Często mówi się o widzewskim charakterze, ale przede wszystkim, Widzew miał wtedy na każdej pozycji dobrego, jeśli nie wybitnego, piłkarza. Jak Pan to widzi?
- Wszystko to naczynia połączone, my przede wszystkim tworzyliśmy zespół. Była to grupa ludzi, która na boisku i poza nim tworzyła kolektyw. Rozumieliśmy się bardzo dobrze, to była podstawa sukcesu. Natomiast piłkarze, którzy stanowili o sile tego zespołu, to zawodnicy klasy światowej.
Pan w dwumeczu z Włochami odegrał jedną z kluczowych ról, dwie bramki, dobra dyspozycja. Miał Pan patent na Juventus?
- Oczywiście mógłbym powiedzieć o moich bramkach, osiągnięciach indywidualnych. Natomiast jeszcze raz do tego wrócę i podkreślę - Widzew to była drużyna. Łączyła nas wszystkich osoba śp. prezesa Ludwika Sobolewskiego, to on dał podstawy ku temu, by ta drużyna funkcjonowała i osiągała sukcesy.
Rewanż w Turynie okazał się dla was ciężką przeprawą. Jak Pan wspomina ten mecz?
- Jeśli chodzi o moją bramkę w rewanżu, to piłka odbiła mi się od głowy i wpadła do bramki. Oczywiście mówię teraz pół żartem, znalazłem się w odpowiednim miejscu i czasie, po podaniu Zbyszka Bońka udało mi się pokonać Zoffa. Nie ukrywam, że była to dla mnie bardzo duża satysfakcja. Szczególnie, kiedy przypomnę sobie Gentile - to nie był normalny facet. Szczerze mówiąc, nie miałem żadnej przyjemności z gry w piłkę w tym meczu. Nie często zdarza się, że zawodnik pluje, prowokuje, poluje na nasze nogi. Naprawdę rzadko miałem okazje grać w meczu, kiedy przeciwnik grał aż tak nie fair. Cały czas zwracaliśmy uwagę z Włodkiem Smolarkiem, czy nas za chwile nie kopnie, opluje czy gdzieś nie przejedzie korkami po nogach. Natomiast Gentile został pokarany przez nas mocno, schodząc z boiska pokazałem mu dwa palce, które oznaczały dwie bramki na zasadzie - kolego, gdzieś ty wtedy był? - Niesamowita satysfakcja.
Dwumecz pełen emocji, a na koniec rzuty karne. Scenariusz jak z filmu, był Pan pewny swego przed jedenastkami?
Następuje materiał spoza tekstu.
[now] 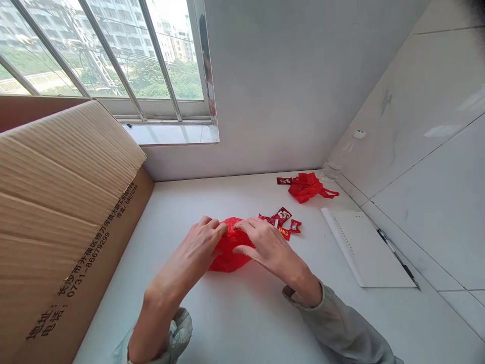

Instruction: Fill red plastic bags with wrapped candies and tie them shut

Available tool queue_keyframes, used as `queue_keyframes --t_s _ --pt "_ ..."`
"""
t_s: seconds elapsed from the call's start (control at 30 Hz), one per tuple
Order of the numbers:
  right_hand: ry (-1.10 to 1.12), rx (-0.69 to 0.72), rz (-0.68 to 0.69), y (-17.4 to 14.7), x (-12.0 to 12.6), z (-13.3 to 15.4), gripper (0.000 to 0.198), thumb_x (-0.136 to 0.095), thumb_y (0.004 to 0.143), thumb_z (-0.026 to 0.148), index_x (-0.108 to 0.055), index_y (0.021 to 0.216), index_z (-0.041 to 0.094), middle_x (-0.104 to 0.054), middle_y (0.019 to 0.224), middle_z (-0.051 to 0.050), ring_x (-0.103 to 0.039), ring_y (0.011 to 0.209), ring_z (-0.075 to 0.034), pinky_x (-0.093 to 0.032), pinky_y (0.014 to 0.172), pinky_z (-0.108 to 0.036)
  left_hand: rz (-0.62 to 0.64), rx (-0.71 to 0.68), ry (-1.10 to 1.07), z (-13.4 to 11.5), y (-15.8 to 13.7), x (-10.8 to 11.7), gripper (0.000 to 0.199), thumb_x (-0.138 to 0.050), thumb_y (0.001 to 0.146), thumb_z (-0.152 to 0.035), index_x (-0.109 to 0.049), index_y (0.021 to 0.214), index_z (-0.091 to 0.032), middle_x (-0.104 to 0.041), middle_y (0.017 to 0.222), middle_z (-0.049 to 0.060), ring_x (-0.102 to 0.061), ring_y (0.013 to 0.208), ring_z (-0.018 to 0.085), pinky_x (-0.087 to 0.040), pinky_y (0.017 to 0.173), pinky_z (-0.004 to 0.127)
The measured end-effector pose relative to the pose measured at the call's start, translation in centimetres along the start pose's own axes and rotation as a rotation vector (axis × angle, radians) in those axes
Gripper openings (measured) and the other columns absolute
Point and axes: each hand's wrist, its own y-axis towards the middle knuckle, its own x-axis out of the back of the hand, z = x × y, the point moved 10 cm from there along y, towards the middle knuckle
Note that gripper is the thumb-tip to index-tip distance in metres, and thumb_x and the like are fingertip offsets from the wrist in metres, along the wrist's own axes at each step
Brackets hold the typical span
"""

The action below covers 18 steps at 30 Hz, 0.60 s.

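One red bag (229, 257), left fingers (221, 230) curled against it, hold unclear, right fingers (248, 227) parted

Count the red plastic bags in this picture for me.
2: one red bag is between the left hand and right hand, partly covered by them; the other bag lies crumpled near the clear bottle. The cardboard box could hide more.

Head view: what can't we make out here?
All in the head view:
Inside of the red bag: hidden by its plastic, left hand and right hand.
Exact count of the near packets: right hand and overlap hide some.
Marks on the notebook: too small.
Rest of the cardboard box: cut off by left edge.
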Motion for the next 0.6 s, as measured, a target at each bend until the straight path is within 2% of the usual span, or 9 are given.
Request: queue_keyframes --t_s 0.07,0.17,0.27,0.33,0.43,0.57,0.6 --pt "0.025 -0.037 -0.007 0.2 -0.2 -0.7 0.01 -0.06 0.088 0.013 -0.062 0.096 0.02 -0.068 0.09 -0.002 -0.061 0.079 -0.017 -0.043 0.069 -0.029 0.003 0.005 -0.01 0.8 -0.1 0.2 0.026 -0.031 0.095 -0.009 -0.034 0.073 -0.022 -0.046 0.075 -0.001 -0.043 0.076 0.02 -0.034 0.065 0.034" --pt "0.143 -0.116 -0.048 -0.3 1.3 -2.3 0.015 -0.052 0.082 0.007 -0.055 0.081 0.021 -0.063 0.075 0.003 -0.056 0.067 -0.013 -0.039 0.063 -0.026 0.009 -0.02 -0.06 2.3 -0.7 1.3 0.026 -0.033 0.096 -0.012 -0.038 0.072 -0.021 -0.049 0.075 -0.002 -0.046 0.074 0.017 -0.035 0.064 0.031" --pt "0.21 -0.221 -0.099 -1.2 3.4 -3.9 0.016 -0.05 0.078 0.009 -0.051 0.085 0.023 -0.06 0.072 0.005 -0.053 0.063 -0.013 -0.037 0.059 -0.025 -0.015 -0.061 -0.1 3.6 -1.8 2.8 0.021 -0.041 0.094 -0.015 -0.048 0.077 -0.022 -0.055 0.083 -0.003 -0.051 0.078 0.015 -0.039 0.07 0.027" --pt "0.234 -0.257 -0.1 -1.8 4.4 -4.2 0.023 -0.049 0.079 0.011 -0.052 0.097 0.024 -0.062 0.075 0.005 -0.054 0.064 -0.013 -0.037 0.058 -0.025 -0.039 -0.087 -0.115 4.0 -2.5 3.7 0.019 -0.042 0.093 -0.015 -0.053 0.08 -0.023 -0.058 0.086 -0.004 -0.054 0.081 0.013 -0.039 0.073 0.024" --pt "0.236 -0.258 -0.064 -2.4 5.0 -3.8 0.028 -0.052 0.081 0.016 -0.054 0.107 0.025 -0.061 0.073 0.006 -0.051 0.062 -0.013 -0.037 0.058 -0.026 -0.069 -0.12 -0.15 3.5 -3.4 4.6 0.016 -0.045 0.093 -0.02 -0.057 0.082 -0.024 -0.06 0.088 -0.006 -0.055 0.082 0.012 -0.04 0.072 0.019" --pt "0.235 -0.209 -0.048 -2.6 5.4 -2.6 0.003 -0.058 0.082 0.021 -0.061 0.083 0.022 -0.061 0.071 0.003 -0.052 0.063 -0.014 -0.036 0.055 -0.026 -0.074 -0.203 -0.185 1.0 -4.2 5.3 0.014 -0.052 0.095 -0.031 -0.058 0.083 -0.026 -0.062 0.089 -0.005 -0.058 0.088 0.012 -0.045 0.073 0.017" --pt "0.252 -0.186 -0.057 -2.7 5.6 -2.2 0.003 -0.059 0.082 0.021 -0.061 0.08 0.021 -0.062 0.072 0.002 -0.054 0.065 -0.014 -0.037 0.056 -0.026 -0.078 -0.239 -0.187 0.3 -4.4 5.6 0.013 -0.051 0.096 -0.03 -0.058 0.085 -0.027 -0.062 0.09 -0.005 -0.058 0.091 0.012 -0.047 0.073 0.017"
- Józek to był Józek, niemożliwy bramkarz. Byliśmy pewni swego przy nim, choć tak naprawdę pewnym to można być po meczu, kiedy już masz awans w kieszeni. Myślę, że trzeba zadzwonić do Józka Młynarczyka i nawet teraz po 35 latach mu tego pogratulować. Ja tylko modliłem się za kolegów, gdzieś tam odwracałem, nie patrzyłem, żebym nie musiał strzelać. Podkreślałem już kilka razy - Widzew to był zespół - zaczynając od bramkarza, poprzez pomoc do napastników. Nie liczyły się nazwiska, tylko zespół i jeszcze raz zespół.
Zawodnicy Juve nie mogli pogodzić się z porażką. Jak Pan pamięta zamieszanie z wymianą koszulek?
- W moim przekonaniu nasi przeciwnicy skompromitowali się tym gestem. Wrzucili nam do szatni chyba jakiś karton, w którym były stare treningowe koszulki. W tym momencie Zbyszek Boniek złapał za ten karton, wszedł do szatni Juventusu i rzucił ten karton z koszulkami na podłogę, tak im podziękował. Moim zdaniem jak najbardziej prawidłowa reakcja. Znamy charakter południowców, nie mogli pogodzić się z porażką, troszeczkę brakuje im też kultury boiskowej, zresztą tak jest do tej pory, tylko chyba w mniejszym stopniu.
Niestety, wasza pucharowa historia zakończyła się na Ipswich Town. Uważa Pan, że mogliście zagrać wtedy w finale?
- Po ograniu Juventusu zaczęły się schody, chyba po porostu nie byliśmy odpowiednio przygotowani na kolejne wyzwanie - ani fizycznie, ani mentalnie. Wyskoczyło też nam kilka kontuzji. Gdyby to wszystko też było lepiej w klubie przemyślane, mogliśmy jeszcze coś więcej zrobić. Uważam, że jeśli ta kolejna runda rozgrywana byłaby na wiosnę, wszystko mogłoby się potoczyć inaczej. Przed meczem z Anglikami byliśmy już odrobinę wypaleni. W każdym razie życzę takich sukcesów obecnemu Widzewowi, już za kilka lat. Nie ma co popadać w depresję po gorszych wynikach. Zarząd uczy się na własnych błędach, pomalutku to wszystko się wyprostuje. Damy radę!